Moderate intensity is ideal and that is 40 – 59% of their VO2R or HRR. Also a RPE value of 12 – 13.
30 – 60 minutes of accumulated exercise per session. 2 thousand calories per week is the ideal for treating hypertension.
They should engage in aerobic activities that use their large muscle groups and are rhythmic.
Progressions basic information applies to people that have hypertension also.
Resistance Training for Clients with Hypertension
This is going to be used simply as a supplement to the aerobic exercise that is programmed and will not be the main form of exercise.
The intensity of this exercise needs to be kept at 60 – 80% of 1RM.
Other Considerations for Clients with Hypertension
Hypertension is oftentimes put together with many conditions that also might need attention and specific precautions for exercising. It is important to have a grasp on these associated conditions and also fine tune the programs for these.

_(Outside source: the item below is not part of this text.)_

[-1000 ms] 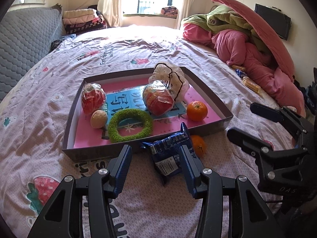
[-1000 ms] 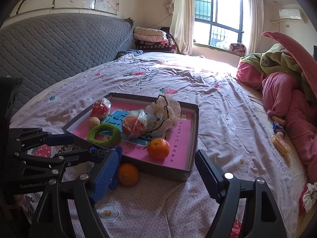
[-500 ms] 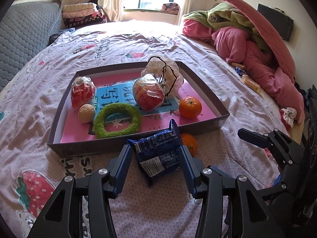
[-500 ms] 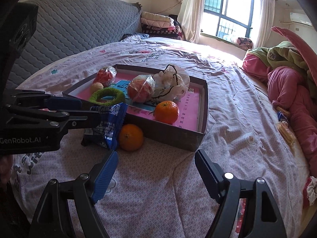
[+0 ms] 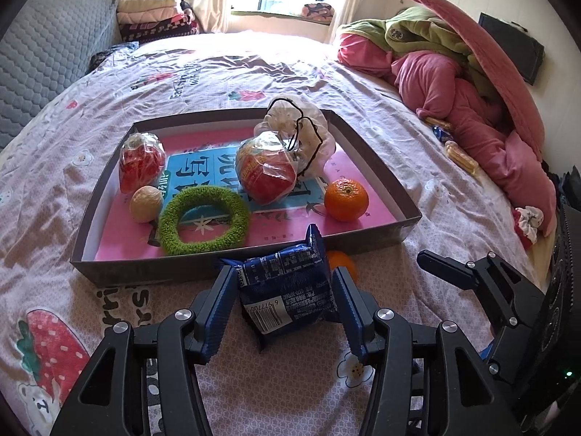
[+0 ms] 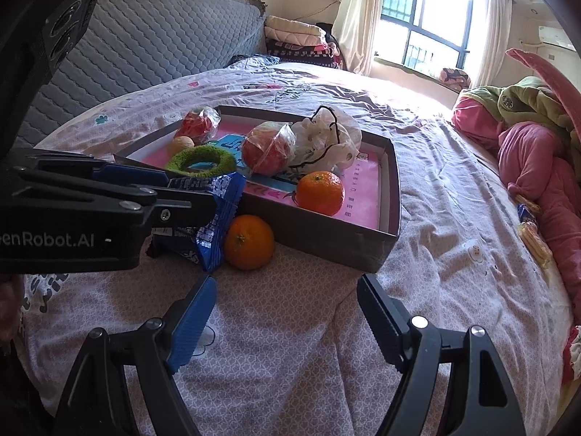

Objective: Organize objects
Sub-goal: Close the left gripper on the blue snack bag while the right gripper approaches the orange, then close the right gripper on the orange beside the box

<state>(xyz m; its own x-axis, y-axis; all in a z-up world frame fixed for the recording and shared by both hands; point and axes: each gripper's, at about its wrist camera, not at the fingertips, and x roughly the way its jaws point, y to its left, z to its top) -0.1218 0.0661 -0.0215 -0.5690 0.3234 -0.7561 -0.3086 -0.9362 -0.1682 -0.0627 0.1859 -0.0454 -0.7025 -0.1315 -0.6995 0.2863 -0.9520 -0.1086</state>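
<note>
A bed (image 5: pixel 363 83) covered by a pale lilac sheet with strawberry prints carries everything. Directly on it lie a shallow dark box (image 5: pixel 366 241) with a pink floor, a blue snack packet (image 5: pixel 287 294) and a loose orange (image 6: pixel 248 241) just beside the box's near wall. Pink and green bedding (image 5: pixel 468 83) is heaped along one edge.

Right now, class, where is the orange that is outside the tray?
In the right wrist view, the loose orange lies on the bedspread against the tray, beside the blue packet.
</note>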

Programming for Clients with Comorbidities
About 80% of people that are 65 or older are living with one chronic health problem, and then 50% have at least two.
The programming goals are:
- To lower the risks for mortality by finding the condition that has the highest mortality risk and then prioritizing it in the exercise program.
- Find the comorbidity presence that serves as the competing demand on the self-management resource and reduces time and energy for the person that devotes these to the conditions.
- To have their expectations be realistic for the improvement of all comorbidities.
Training for Clients with Comorbidities
Exercise is safe for the vast majority of people that have comorbidities once the trainer has done the right prescreening and assessment.
The general framework will follow the current FITT-VP guidelines for the various exercise forms. It is important to consider the previously mentioned diseases and their potential presence.
Other Considerations for Clients with Comorbidities
Though trainers are able to work with clients that have stable chronic diseases and are also able to exercise on their own, it is also important to know that some situations will require medical consultation and the trainer may be unable to take on this client.